Ralf König publie aux éditions Glénat Conrad et Paul : Le temps d’un virus. Ce nouvel opus est l’occasion de revisiter la période du confinement lié à la pandémie de Covid-19, avec l’humour irrévérencieux, la dimension gay et les traits fusants qui ont fait la renommée de l’auteur.
En s’emparant de la crise sanitaire, Ralf König ne pouvait décemment pas proposer un récit conventionnel. On le sait, l’une de ses principales qualités réside dans sa capacité à retranscrire les événements contemporains dans une forme de satire mordante, qui fait peu de cas de la bienséance – ou à tout le moins de la pudeur. Avec Conrad et Paul : Le temps d’un virus, il interroge à sa manière une période qui a bouleversé le monde entier, pour en faire le théâtre des mésaventures de ses deux célèbres personnages. Alors que l’Humanité tout entière se retrouve cloîtrée chez elle, Conrad et Paul doivent apprendre à composer avec une situation inédite, frustrante, qui les empêche de s’épanouir, en ce y compris sexuellement.
L’auteur s’amuse : ses compatriotes s’emploient à stocker du papier toilette, les fantasmes se vivent derrière un écran et tous les repères volent en éclats dès lors que les grandes compétitions sportives sont interrompues. Ce tableau absurde du début de la pandémie sert de toile de fond à des scènes cocasses et des dialogues percutants, volontiers irrévérencieux, qui rappellent combien cette période, aussi déconcertante soit-elle, a également été marquée par des comportements irrationnels et des situations paradoxales. C’était un temps difficile à appréhender, encore moins à apprivoiser, où tout a semblé en suspens, dans une incertitude parfois étouffante.

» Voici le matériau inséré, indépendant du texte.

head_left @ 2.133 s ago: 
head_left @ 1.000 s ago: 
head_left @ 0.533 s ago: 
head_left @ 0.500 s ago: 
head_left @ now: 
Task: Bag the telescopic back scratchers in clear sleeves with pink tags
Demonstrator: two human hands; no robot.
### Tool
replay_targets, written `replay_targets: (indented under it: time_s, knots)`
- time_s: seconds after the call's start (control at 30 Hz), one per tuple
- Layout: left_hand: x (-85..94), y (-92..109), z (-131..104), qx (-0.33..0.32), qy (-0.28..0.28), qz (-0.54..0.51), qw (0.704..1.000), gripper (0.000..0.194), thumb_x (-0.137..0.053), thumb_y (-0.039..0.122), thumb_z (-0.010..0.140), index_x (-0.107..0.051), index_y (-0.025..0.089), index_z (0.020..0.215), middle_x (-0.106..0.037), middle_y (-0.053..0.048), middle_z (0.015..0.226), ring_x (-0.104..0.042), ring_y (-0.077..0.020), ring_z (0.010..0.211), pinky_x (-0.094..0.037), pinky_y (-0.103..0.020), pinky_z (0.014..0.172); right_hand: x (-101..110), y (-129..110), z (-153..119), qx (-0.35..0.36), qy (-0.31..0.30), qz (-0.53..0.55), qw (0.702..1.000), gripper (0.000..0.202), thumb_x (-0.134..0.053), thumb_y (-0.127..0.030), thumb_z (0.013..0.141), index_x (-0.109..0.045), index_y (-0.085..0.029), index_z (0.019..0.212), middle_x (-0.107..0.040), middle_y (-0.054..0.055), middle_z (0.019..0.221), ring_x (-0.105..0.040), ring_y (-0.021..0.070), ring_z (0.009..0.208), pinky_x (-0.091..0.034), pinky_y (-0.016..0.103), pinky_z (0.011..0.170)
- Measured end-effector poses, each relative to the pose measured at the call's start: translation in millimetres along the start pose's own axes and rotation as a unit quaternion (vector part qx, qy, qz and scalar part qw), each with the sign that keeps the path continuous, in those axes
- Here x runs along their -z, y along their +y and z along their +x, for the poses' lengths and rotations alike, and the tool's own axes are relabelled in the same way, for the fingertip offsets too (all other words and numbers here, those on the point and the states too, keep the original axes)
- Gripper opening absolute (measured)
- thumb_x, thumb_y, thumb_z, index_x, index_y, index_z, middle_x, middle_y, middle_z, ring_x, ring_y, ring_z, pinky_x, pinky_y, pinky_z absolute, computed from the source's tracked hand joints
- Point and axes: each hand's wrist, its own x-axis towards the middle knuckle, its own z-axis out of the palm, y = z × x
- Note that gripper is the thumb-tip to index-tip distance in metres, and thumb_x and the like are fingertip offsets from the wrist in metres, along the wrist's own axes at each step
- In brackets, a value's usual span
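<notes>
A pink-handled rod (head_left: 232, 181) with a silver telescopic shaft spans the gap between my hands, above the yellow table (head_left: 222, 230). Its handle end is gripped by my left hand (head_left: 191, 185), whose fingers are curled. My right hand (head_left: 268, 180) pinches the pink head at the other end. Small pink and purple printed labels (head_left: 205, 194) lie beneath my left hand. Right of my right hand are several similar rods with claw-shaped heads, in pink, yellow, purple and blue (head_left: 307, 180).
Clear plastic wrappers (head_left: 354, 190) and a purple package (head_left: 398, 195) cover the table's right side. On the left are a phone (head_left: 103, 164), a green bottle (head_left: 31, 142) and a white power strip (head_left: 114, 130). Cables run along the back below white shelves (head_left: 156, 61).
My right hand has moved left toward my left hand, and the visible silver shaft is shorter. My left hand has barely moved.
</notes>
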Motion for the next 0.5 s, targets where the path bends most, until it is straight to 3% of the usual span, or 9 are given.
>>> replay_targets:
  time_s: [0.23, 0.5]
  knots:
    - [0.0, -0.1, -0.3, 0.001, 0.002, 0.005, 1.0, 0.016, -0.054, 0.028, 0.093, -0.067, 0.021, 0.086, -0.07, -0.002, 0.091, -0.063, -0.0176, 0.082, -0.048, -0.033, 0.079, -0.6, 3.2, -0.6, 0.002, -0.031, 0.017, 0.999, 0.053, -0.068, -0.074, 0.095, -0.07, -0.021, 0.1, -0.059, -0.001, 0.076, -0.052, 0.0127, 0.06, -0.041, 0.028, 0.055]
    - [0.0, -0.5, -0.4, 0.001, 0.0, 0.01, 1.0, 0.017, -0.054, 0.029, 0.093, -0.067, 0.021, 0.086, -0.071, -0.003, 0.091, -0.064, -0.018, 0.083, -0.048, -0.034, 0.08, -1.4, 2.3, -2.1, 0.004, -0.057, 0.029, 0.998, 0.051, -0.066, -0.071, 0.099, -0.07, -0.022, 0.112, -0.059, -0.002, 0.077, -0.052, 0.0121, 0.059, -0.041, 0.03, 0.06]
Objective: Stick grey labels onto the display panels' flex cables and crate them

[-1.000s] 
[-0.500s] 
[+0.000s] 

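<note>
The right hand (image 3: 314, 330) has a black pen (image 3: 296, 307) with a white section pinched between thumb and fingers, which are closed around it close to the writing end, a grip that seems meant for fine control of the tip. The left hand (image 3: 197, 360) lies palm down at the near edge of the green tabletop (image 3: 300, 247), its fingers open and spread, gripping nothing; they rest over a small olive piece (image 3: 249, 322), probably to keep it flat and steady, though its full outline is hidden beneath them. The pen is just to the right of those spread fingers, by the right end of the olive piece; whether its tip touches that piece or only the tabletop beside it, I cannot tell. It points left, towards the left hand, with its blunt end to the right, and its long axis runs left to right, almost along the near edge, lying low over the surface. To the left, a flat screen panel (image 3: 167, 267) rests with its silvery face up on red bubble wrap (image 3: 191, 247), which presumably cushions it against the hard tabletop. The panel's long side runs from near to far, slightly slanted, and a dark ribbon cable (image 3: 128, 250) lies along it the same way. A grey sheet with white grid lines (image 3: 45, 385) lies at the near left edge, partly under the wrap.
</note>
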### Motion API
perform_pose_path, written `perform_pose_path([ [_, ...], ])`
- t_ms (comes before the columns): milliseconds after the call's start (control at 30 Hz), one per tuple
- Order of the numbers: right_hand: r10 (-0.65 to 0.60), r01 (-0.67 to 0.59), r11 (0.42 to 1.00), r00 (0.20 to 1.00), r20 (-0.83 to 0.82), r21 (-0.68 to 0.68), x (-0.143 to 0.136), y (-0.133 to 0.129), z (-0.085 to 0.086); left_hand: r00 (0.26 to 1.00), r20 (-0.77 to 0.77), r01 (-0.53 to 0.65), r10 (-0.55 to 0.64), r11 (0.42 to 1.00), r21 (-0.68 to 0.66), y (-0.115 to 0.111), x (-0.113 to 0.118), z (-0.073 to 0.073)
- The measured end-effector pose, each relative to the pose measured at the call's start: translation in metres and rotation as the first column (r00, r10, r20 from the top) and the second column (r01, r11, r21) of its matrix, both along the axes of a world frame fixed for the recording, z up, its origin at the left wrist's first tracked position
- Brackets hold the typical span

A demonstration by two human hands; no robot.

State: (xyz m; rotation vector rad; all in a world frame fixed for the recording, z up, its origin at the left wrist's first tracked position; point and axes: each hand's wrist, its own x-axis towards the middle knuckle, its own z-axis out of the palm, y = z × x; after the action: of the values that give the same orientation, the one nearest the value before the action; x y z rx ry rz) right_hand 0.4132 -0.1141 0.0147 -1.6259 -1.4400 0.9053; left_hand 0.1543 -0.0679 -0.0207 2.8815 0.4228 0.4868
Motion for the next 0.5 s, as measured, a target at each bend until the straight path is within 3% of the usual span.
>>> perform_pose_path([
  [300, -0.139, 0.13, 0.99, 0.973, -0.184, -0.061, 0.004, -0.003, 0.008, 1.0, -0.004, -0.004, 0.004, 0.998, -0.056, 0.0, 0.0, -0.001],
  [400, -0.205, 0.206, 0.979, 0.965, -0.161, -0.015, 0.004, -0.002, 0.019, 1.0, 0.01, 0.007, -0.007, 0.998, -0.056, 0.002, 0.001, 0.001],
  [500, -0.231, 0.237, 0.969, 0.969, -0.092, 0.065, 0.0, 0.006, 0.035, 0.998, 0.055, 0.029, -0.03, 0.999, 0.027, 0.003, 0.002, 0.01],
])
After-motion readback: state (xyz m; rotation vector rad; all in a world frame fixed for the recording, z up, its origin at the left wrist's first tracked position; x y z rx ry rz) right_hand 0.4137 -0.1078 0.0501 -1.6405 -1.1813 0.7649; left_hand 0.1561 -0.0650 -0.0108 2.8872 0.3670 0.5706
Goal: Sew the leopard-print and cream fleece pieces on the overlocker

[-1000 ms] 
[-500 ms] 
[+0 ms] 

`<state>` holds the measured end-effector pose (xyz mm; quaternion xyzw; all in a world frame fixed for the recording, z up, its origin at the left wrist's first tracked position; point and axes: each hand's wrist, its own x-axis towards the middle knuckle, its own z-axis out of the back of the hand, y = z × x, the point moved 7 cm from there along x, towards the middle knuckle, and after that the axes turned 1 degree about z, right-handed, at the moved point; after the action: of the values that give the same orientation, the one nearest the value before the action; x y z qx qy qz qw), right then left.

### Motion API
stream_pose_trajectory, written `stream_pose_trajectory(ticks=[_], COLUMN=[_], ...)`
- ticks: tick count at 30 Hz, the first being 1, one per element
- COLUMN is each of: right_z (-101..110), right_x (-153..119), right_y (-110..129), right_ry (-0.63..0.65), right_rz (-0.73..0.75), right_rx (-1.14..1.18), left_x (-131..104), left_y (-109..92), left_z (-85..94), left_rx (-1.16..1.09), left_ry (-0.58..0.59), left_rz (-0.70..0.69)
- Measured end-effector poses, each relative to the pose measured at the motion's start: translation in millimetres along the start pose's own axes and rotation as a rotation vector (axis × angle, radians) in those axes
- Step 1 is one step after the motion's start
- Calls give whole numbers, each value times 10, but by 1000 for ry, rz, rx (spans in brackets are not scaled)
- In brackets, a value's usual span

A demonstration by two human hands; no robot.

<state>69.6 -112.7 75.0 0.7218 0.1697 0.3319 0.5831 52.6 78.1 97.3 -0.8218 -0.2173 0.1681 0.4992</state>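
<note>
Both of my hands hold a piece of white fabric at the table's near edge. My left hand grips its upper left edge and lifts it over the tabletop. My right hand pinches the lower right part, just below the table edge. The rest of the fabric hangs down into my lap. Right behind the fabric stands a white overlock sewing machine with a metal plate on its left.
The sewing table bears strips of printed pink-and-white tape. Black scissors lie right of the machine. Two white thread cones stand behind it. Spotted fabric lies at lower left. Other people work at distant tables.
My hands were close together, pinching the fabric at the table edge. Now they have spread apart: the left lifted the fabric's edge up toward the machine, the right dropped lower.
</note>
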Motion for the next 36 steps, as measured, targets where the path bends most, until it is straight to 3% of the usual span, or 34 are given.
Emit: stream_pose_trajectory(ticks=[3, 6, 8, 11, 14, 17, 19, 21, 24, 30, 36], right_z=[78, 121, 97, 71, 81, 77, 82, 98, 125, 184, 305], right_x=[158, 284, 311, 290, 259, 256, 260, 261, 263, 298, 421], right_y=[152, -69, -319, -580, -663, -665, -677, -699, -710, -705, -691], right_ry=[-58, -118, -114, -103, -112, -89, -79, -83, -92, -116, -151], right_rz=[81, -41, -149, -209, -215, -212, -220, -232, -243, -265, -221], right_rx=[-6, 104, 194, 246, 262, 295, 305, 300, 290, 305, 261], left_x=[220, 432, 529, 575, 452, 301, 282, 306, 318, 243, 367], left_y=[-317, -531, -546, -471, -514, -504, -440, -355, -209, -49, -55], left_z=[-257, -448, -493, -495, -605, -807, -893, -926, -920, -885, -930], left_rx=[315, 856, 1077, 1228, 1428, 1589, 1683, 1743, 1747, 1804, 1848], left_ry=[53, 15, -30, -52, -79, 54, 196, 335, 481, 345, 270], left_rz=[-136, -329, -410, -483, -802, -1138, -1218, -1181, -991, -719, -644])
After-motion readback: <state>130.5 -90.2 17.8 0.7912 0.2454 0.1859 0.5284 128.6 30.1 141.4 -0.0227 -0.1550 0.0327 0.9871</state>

Mais König y répond avec légèreté. Il explore les dynamiques intimes de ses personnages. Conrad, plus placide, et Paul, hyperactif sexuel, sont contraints de partager un espace clos alors que leurs désirs et besoins divergent. Ce confinement devient un révélateur des tensions sous-jacentes de leur couple. Paul projette toutes ses envies sur le gérant du supermarché local, appelé à devenir un sex-symbol local, tandis que Conrad observe ses élans tantôt avec tolérance tantôt avec agacement. La fidélité, le vieillissement et la gestion des désirs dans une relation de longue durée s’imposent au lecteur avec humour et panache. Le besoin d’évasion se fait également ressentir – il constitue peut-être le véritable enjeu du récit.
La pandémie a significativement affecté les individus et les communautés. L’auteur réussit à nous faire rire avec ce qui fut, pour nombre de personnes, une épreuve difficile. Avec des dessins simples et expressifs, un humour souvent trash et un décalage érigé en état permanent, il exploite en clerc la gravité des événements confrontée à l’absurdité des situations relatées, ce qui en décuple les effets comiques.
Conrad et Paul : Le temps d’un virus aborde la solitude, le vieillissement et même les fake news, mais en les intégrant dans son univers déjanté, dépréciatif, proche de la caricature. En faisant de Conrad et Paul les héros d’un confinement vécu à hauteur d’hommes (et pas n’importe lesquels), Ralf König nous invite à une relecture de cette période sous un angle singulier, caustique, autocritique, et souvent jubilatoire.